See Employment Scams are On the Rise with Mike Kiser for a complete transcript of the Easy Prey podcast episode.

Mike Kiser is the Director of Strategy and Standards at SailPoint, a regular speaker at identity and cybersecurity conferences, and a member of several standards groups. He does strategy work, helps establish internet identity standards, and develops working groups. Working with colleagues in the industry, he tries to make things better for people online. He also researches privacy and how people can protect themselves online.

Job Scams are On the Rise

Job scams have always existed. People have impersonated companies, posted fake jobs, and sent fake job offers for as long as jobs have been around. But as identity has become more and more important, so have job scams.
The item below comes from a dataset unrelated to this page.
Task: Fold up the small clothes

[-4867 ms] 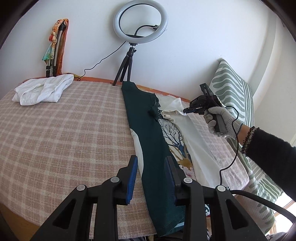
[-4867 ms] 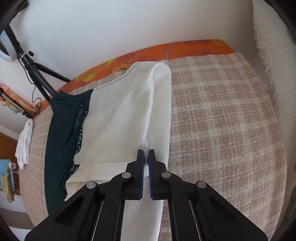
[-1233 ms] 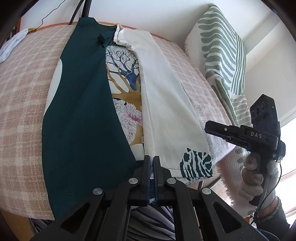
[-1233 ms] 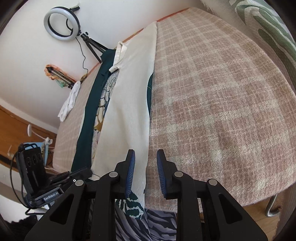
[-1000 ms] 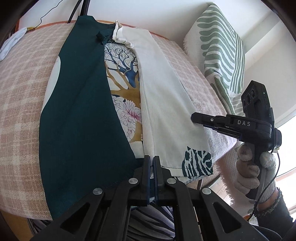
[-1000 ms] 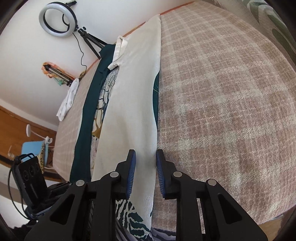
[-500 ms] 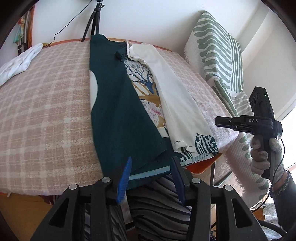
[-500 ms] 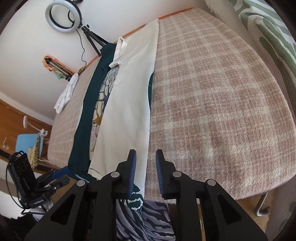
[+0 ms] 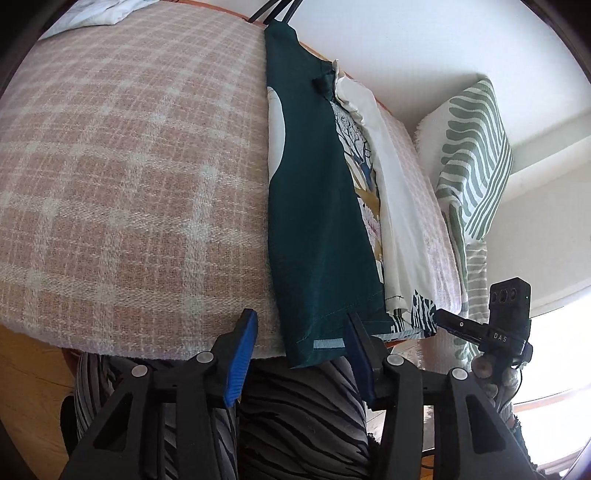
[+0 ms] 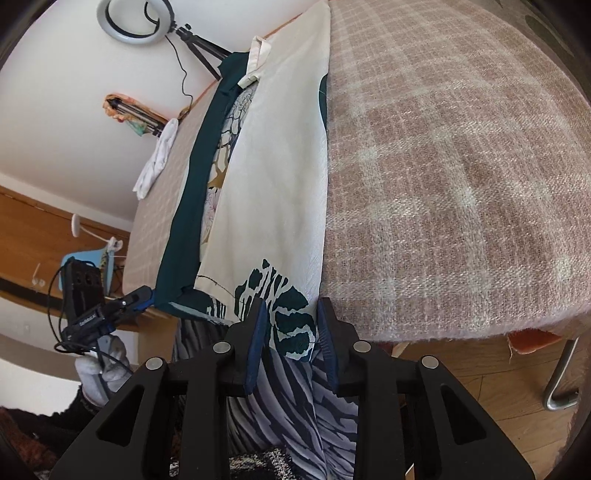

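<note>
A long garment lies folded lengthwise on the checked table (image 9: 110, 184), a dark green half (image 9: 317, 206) on the left and a cream half (image 10: 273, 177) on the right, with a printed middle strip. Its hem hangs over the near table edge. My left gripper (image 9: 301, 345) is open, its jaws on either side of the green hem corner. My right gripper (image 10: 290, 339) is open, its jaws on either side of the cream hem corner with the green print. Each gripper shows in the other's view: the right (image 9: 448, 321), the left (image 10: 142, 295).
A white cloth (image 10: 157, 162) lies at the far end of the table. A ring light on a tripod (image 10: 133, 22) stands behind it. A green-striped cushion (image 9: 472, 155) stands right of the table. The person's striped trousers (image 9: 295, 417) are below the table edge.
Both grippers have dropped low to the near table edge by the hanging hem. The left gripper, shut one second ago, opened half a second ago and stays open. The right stays open.
</note>
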`<state>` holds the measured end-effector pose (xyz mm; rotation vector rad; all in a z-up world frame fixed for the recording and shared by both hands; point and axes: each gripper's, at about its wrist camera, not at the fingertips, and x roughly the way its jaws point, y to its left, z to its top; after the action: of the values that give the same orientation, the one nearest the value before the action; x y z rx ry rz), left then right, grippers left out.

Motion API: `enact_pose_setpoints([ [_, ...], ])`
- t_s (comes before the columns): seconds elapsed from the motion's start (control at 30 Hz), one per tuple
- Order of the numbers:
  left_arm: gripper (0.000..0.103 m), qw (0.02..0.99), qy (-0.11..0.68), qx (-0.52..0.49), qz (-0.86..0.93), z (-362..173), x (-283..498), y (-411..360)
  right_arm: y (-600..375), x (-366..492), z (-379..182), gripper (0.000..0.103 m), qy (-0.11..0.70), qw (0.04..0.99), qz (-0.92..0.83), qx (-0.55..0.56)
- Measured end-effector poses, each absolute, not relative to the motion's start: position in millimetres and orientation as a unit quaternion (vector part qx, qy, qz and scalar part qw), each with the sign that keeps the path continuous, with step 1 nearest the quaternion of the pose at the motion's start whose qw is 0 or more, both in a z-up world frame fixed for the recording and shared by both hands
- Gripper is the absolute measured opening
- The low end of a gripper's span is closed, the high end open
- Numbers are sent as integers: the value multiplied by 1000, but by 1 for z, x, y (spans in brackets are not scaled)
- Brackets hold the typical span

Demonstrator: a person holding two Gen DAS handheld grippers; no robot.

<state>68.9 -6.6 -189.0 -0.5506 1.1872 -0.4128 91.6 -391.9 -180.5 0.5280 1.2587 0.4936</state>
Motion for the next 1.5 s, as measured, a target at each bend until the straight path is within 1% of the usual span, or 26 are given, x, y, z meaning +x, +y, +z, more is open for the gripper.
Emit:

In the last three to five years, we’ve seen a major increase in the importance of identity and employment-related scams.

As identity has risen in importance and is having a moment, so have job scams.

Mike Kiser

According to the FTC, there was a 64% increase in employment-related scams in 2022. This makes sense because we’re doing so much more online. If you’re working in person, you get to know who a person is in real life. But when doing remote work and not needing to be onsite, you get to know people in a remote environment. It’s significantly easier to hide a real identity or operate under a fake identity online. There are lots of legitimate remote work jobs, but the right to work from anywhere does have side effects.

Job Scams Target Remote Work

Most job scams involve remote working arrangements. Once someone tells you that you need to come to an office, that could be a ploy, but most likely it isn’t. An employment scam that has an office set up would be a massive operation. And if someone spends the time and money to set up a whole fake office just for you, well, you must be an extremely appealing target.

Job scams aren't always after money - sometimes they are after information.

Phishing” scams are called phishing for a reason. If you want to catch a fish, you have to go where the fish are. When everyone’s working remotely, employment scammers are going to make scams that target remote workers. They frequently offer remote full-time jobs or jobs that can be done in addition to another full-time job, which is what remote workers generally want.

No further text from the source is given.